Exercise data:

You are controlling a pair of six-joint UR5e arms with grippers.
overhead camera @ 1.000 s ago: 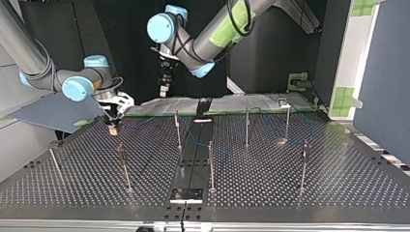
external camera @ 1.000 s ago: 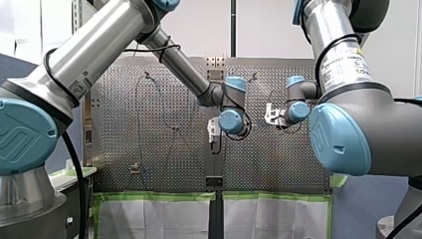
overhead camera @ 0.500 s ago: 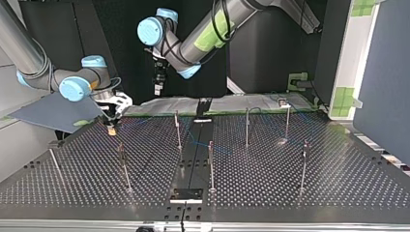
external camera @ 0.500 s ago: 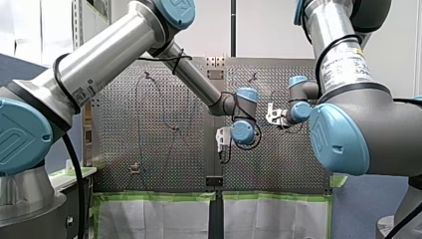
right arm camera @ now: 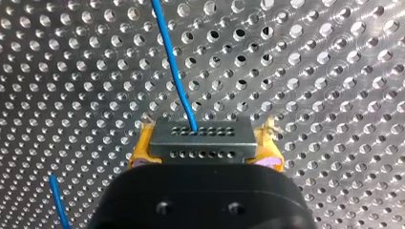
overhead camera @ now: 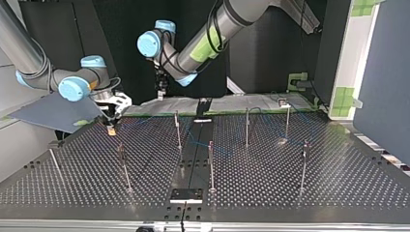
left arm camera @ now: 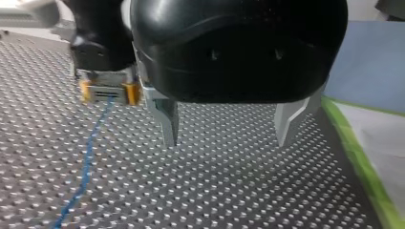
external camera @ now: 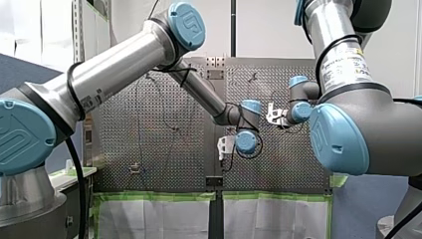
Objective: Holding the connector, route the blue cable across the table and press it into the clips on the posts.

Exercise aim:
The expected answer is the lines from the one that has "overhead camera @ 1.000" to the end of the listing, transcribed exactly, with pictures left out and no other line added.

Expected answer:
overhead camera @ 1.000 s ago: 
external camera @ 1.000 s ago: 
overhead camera @ 0.500 s ago: 
external camera @ 0.500 s ago: 
right arm camera @ now: 
overhead camera @ now: 
left arm camera @ now: 
external camera @ now: 
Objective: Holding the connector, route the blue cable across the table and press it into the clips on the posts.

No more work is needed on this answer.